[WORK REQUIRED] Output, exactly and alone, the lines from the one containing "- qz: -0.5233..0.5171" through the last line of the material below, both ends included.

[PROVIDED DATA]
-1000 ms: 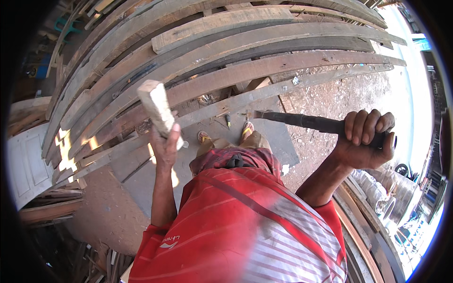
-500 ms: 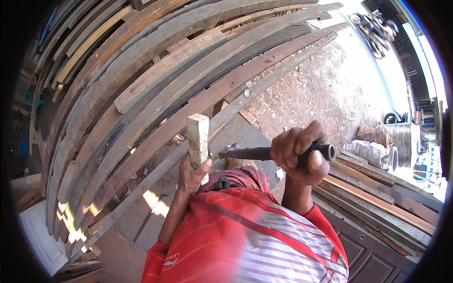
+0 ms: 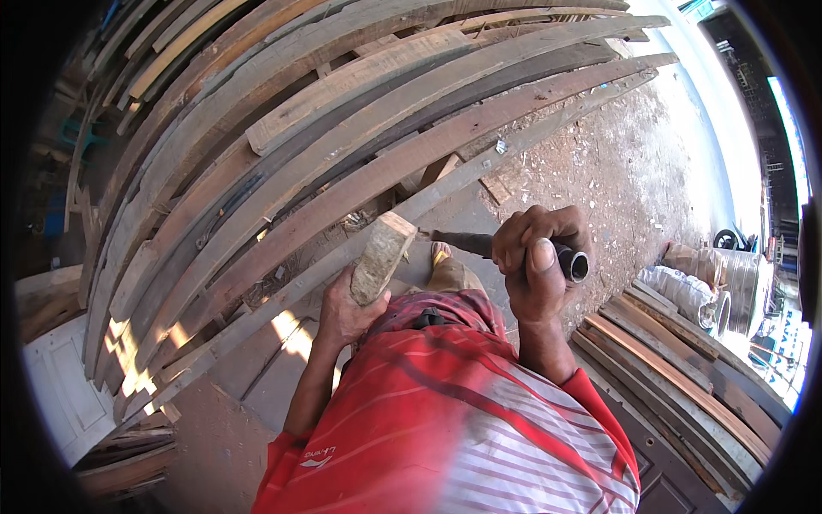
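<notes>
My left hand (image 3: 349,310) is closed around a short, rough wooden block (image 3: 382,260), thumb along its near side. The block tilts up and to the right, its pale sawn end on top. My right hand (image 3: 543,261) grips a hammer (image 3: 467,244) by its black handle, whose hollow butt end sticks out to the right of the fist. The hammer's shaft runs left toward the block. Its head is mostly hidden at the block's far side, so I cannot tell whether the two touch. Both hands are held in front of my waist.
Long wooden beams (image 3: 445,141) lie in a large stack ahead and to the left. More planks (image 3: 676,373) are piled at the right, beside wrapped rolls (image 3: 685,287). A white panelled door (image 3: 68,377) lies at the lower left, and a brown panelled one (image 3: 664,480) at the lower right.
The wooden block has gone from nearly upright to leaning right. The hammer's head has shifted behind the block, and my right fist has turned slightly. My view has swung a little.
</notes>
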`<action>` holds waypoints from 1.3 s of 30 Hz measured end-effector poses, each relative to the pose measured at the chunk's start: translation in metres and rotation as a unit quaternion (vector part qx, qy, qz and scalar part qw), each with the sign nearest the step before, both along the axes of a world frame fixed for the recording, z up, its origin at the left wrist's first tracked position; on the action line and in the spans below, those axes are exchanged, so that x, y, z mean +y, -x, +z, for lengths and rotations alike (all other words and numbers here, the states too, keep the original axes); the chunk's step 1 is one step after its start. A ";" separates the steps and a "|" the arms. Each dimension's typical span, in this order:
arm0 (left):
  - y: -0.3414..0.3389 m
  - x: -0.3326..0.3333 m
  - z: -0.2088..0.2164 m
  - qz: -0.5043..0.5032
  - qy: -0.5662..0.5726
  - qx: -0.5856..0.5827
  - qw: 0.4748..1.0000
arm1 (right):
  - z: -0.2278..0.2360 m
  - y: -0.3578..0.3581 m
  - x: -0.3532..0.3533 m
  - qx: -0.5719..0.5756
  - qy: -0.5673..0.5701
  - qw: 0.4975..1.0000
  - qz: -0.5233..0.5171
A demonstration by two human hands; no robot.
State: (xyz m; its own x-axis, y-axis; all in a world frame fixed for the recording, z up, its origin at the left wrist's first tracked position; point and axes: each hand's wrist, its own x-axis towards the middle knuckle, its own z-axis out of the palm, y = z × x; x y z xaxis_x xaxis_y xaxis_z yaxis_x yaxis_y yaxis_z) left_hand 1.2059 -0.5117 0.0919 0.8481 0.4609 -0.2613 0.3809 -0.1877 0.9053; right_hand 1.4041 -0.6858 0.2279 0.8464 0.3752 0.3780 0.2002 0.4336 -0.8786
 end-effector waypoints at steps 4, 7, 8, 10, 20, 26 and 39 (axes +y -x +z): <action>0.016 0.009 0.001 -0.014 -0.175 0.012 0.984 | -0.006 -0.007 -0.007 -0.010 0.072 0.997 -0.018; 0.020 0.006 0.006 -0.039 -0.288 -0.030 0.956 | -0.022 -0.007 -0.019 -0.002 0.098 0.994 -0.039; 0.020 0.001 0.010 -0.051 -0.315 -0.035 0.947 | -0.029 -0.004 -0.025 0.006 0.109 0.993 -0.047; 0.026 -0.009 0.015 -0.075 -0.291 -0.014 0.954 | -0.036 0.011 -0.035 0.063 0.148 0.985 -0.063; -0.088 0.010 0.002 -0.109 -0.331 -0.030 0.937 | -0.028 0.002 -0.053 0.088 0.259 0.958 -0.088; -0.109 0.009 0.005 -0.155 -0.342 0.083 0.923 | -0.038 0.018 -0.063 0.027 0.347 0.930 -0.121; -0.094 0.022 0.004 -0.141 -0.364 0.104 0.915 | -0.065 -0.024 -0.149 0.181 0.172 0.954 -0.167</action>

[RESULT OF THE EXERCISE]
  - qz: -0.5233..0.5171
A demonstration by two human hands; no robot.
State: (xyz m; its own x-axis, y-axis; all in a world frame fixed for the recording, z up, its origin at the left wrist's first tracked position; point and axes: each hand's wrist, its own x-axis towards the middle knuckle, its own z-axis out of the palm, y = z × x; x y z xaxis_x xaxis_y xaxis_z yaxis_x yaxis_y yaxis_z) left_hand 1.2059 -0.5117 0.0919 0.8481 0.4609 -0.2613 0.3809 -0.1877 0.9053; right_hand 1.4041 -0.6858 0.2279 0.8464 0.3752 0.3780 0.2002 0.4336 -0.8786
 end-effector waypoints at steps 4, 7, 8, 10, 20, 26 and 39 (axes +y -x +z): <action>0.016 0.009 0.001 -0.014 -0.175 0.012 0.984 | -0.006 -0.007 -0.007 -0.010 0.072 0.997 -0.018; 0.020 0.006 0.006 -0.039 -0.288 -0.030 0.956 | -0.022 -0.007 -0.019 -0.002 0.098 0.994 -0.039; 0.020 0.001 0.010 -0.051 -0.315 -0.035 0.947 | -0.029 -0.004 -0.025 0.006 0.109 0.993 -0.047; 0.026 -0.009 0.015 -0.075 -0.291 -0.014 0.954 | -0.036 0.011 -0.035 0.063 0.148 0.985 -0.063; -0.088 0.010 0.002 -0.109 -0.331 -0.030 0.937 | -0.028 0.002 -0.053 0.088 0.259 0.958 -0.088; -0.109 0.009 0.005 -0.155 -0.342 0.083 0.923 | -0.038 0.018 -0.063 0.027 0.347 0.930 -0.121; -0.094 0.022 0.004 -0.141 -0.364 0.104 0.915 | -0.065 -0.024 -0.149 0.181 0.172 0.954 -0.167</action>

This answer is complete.